REQUIREMENT
Using the entries below, copy out all lines where "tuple" is found.

..............................

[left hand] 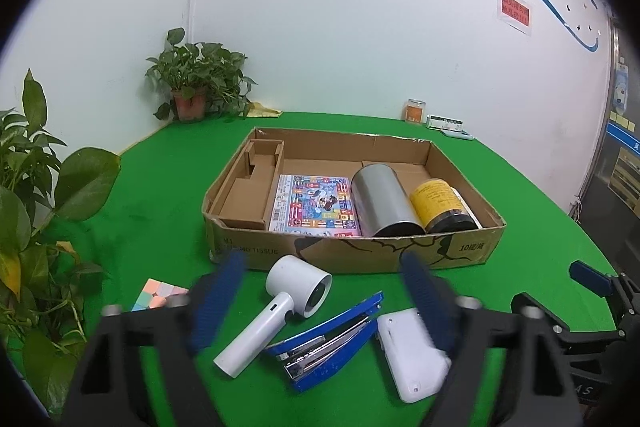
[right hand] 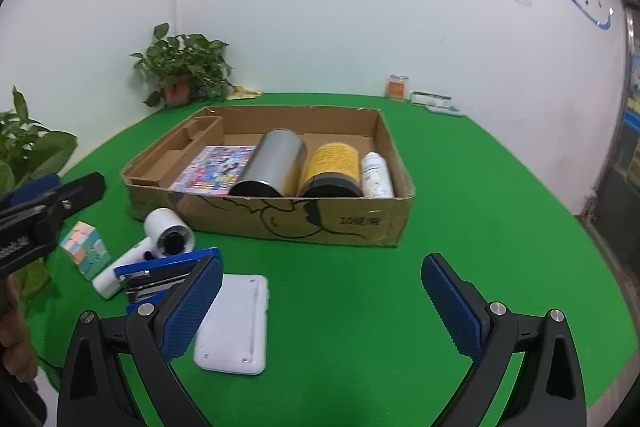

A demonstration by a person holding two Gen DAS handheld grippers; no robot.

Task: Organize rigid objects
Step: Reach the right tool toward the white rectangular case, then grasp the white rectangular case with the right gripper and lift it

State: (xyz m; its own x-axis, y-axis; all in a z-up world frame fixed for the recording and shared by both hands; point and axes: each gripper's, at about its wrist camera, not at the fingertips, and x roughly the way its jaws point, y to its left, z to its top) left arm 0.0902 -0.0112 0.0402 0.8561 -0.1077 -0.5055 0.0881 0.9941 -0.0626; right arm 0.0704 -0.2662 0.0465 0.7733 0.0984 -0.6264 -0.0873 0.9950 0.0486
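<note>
A cardboard box [left hand: 348, 253] [right hand: 280, 223] on the green table holds a colourful flat pack [left hand: 314, 207], a silver can [left hand: 384, 199], a yellow-labelled jar [left hand: 442, 205] and a white bottle [right hand: 376, 175]. In front of it lie a white hair dryer [left hand: 276, 311], a blue stapler [left hand: 324, 343], a white flat device [left hand: 412, 355] [right hand: 236, 323] and a pastel cube [left hand: 158, 293] [right hand: 86, 247]. My left gripper [left hand: 324, 291] is open above the dryer and stapler. My right gripper [right hand: 322, 299] is open and empty, just right of the white device.
Potted plants stand at the far left corner [left hand: 196, 83] and at the near left edge [left hand: 36, 195]. An orange jar [left hand: 415, 111] and a white item [left hand: 448, 126] sit by the back wall. The table's curved edge runs along the right.
</note>
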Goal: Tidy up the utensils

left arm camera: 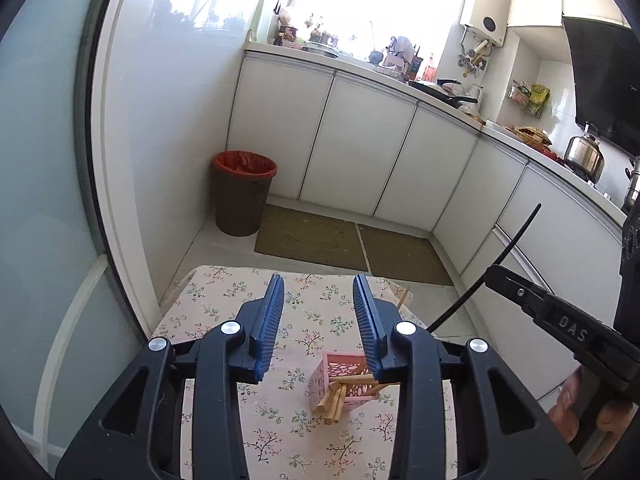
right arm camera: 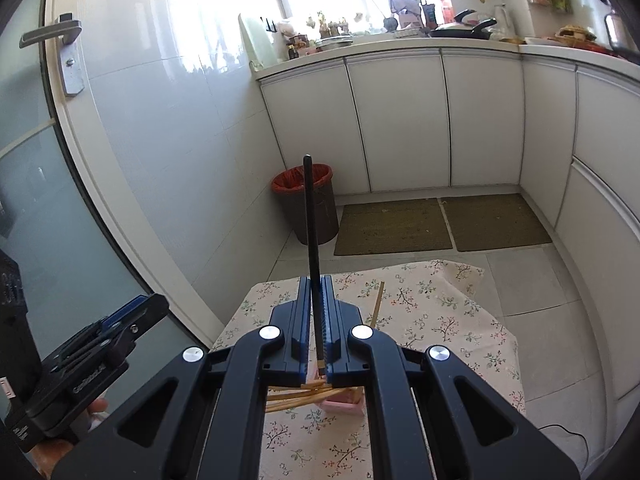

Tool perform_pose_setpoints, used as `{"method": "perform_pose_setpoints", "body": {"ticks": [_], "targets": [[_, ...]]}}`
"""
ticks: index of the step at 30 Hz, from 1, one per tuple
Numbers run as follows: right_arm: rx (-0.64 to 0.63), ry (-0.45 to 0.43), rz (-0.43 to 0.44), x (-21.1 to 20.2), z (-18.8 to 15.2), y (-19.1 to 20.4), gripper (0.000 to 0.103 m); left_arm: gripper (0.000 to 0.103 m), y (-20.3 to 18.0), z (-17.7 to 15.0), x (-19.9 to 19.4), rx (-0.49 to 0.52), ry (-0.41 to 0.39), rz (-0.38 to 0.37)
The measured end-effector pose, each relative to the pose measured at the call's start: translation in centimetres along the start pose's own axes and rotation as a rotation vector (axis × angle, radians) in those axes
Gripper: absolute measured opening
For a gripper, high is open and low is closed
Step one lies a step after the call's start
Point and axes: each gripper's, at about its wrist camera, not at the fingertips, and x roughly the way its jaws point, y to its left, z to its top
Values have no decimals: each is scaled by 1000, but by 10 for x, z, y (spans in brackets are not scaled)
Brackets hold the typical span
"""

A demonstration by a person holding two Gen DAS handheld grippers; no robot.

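The right gripper (right arm camera: 316,316) stands clenched on a black chopstick (right arm camera: 311,236), gripped near its lower end so that most of its length rises free above the jaws, over a small counter with a floral cloth (right arm camera: 432,312). Just below it sits the pink perforated basket (left arm camera: 346,380), tipped on its side, wooden chopsticks (left arm camera: 334,400) spilling out of its mouth onto the cloth. The left gripper (left arm camera: 318,320) hangs above the same basket with its jaws released and nothing between them.

The likeliest trouble lies here: the basket looks light and already lies over, so a chopstick pushed in at an angle could shove it along the cloth or scatter the wooden ones (the left jaws, empty, seem placed to steady it). The long free end of the black chopstick could also pivot in so low a grip.

Farther along, one more wooden chopstick (right arm camera: 377,304) lies alone near the cloth's far edge, where a tug on the fabric might roll it off to the floor. Beyond stand a lined waste bin (right arm camera: 308,204) and white cabinets (right arm camera: 404,120).
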Motion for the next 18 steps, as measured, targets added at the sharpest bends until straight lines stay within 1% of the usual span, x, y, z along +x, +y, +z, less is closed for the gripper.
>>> {"method": "perform_pose_setpoints", "body": {"ticks": [3, 8, 9, 11, 12, 13, 15, 16, 17, 18], "targets": [[-3, 23, -14, 26, -12, -1, 6, 36, 9, -6, 8, -15, 17, 5], [15, 64, 1, 70, -35, -8, 6, 38, 20, -17, 19, -28, 43, 19], [21, 64, 3, 72, -36, -9, 6, 41, 21, -18, 19, -28, 43, 25], [41, 43, 15, 64, -32, -14, 7, 54, 21, -18, 15, -27, 26, 42], [38, 27, 8, 56, -29, -15, 8, 68, 20, -17, 12, -29, 9, 59], [30, 9, -3, 47, -26, -15, 11, 76, 18, -16, 6, -31, -17, 80], [20, -24, -34, 27, -23, -16, 21, 78, 11, -15, -3, -24, -48, 98], [21, -34, -50, 19, -22, -17, 29, 80, 7, -14, -6, -18, -54, 101], [24, -43, -60, 12, -22, -18, 34, 81, 1, -13, -10, -14, -60, 105], [28, -53, -71, 2, -22, -20, 35, 85, -4, -13, -14, -14, -67, 112]]}}
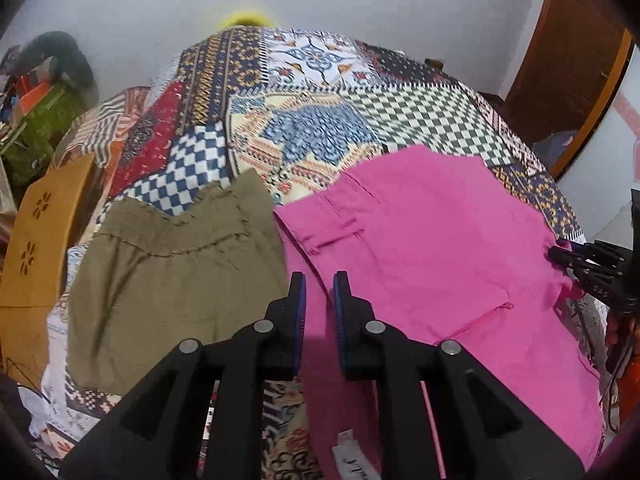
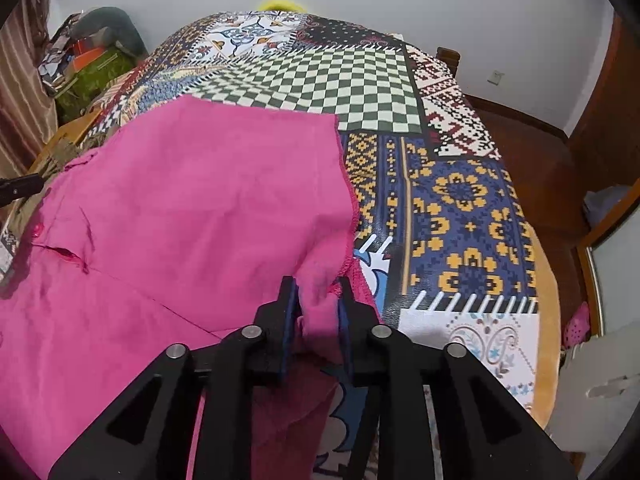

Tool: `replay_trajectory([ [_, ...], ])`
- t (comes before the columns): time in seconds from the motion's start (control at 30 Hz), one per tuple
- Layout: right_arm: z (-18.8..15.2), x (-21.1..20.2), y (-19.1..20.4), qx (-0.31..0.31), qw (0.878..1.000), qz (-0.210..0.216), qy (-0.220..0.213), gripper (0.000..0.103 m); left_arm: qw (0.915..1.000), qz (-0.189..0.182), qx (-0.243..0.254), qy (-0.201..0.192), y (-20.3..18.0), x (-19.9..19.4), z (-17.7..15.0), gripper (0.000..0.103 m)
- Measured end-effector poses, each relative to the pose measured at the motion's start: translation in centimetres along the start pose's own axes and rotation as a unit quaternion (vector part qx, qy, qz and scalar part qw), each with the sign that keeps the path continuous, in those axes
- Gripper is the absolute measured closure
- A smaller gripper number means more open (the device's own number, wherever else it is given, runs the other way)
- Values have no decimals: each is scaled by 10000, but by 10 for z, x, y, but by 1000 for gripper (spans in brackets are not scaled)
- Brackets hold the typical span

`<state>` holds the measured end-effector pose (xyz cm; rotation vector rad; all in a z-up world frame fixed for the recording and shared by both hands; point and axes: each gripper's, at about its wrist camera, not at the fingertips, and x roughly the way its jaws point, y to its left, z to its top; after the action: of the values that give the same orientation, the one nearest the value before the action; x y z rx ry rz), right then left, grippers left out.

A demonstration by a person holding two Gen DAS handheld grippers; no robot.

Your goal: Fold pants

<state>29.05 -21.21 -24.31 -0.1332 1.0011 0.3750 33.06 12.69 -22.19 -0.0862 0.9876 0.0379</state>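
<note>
Left wrist view: the left hand-held gripper (image 1: 320,280) hangs at lower centre of the frame above the near left part of the pink pants (image 1: 432,248). Its jaws stand a narrow gap apart, with pink cloth visible through the gap below them; no cloth is caught between the blue pads (image 1: 301,300). The pink pants lie spread over the centre and right of the frame on a patchwork-patterned cover (image 1: 304,120) over the table. A white label (image 1: 354,462) shows at the bottom edge of the frame, on the pink cloth. An olive-brown garment (image 1: 168,280) lies just beside the pants, at centre left of the frame, its right edge touching theirs. A tan wooden chair back (image 1: 38,240) stands at the left edge of the frame.

Right wrist view: the right hand-held gripper (image 2: 316,288) at lower centre of the frame is clamped on a bunched fold at the right-hand edge of the pink pants (image 2: 192,200); the cloth fills the space between the pads. The pants cover the left and centre of the frame, and a stitched hem (image 2: 347,184) runs down their right border. The patterned cover (image 2: 460,200) lies bare at the right of the frame. The black tip of the left hand-held gripper (image 2: 20,188) enters at the left edge of the frame.
</note>
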Motion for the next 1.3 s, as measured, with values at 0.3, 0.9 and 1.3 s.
replay_trajectory([
  [0.3, 25, -44, -2, 29, 9979, -1, -640, 59, 9995, 78, -143, -259, 21, -20, 27, 79],
  [0.9, 86, -4, 0, -66, 9973, 176, -715, 59, 9997, 4, -116, 192, 37, 57, 49, 54],
  [1.3, 95, 56, -13, -29, 9994, 273, -194, 59, 9985, -205, 10, 501, 29, 103, 43, 54],
])
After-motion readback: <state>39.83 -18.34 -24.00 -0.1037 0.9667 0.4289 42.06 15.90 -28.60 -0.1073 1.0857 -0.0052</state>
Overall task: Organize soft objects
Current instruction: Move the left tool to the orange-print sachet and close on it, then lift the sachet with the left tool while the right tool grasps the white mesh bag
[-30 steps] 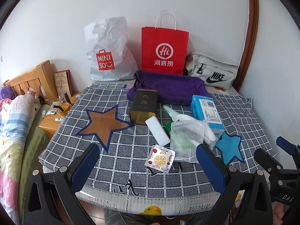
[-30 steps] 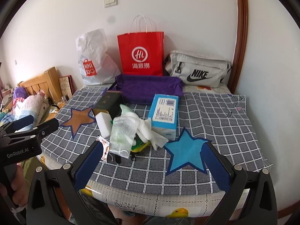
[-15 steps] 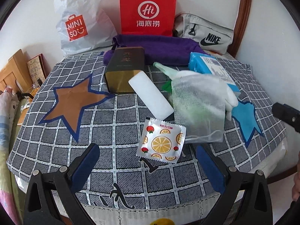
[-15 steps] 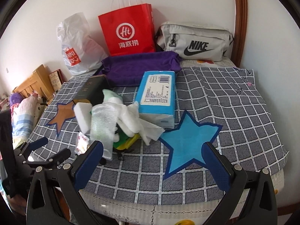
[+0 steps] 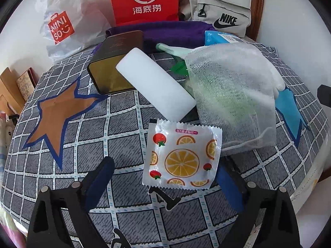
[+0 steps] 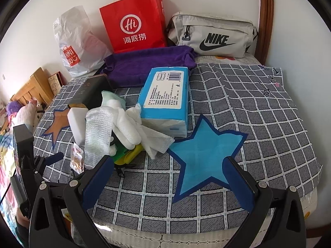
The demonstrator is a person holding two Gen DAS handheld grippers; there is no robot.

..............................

TASK RESULT
ticks: index of the step at 30 Hz, from 1, one per tuple
- t (comes before the columns): time in seconds from the motion's start (control at 30 Hz), one per tuple

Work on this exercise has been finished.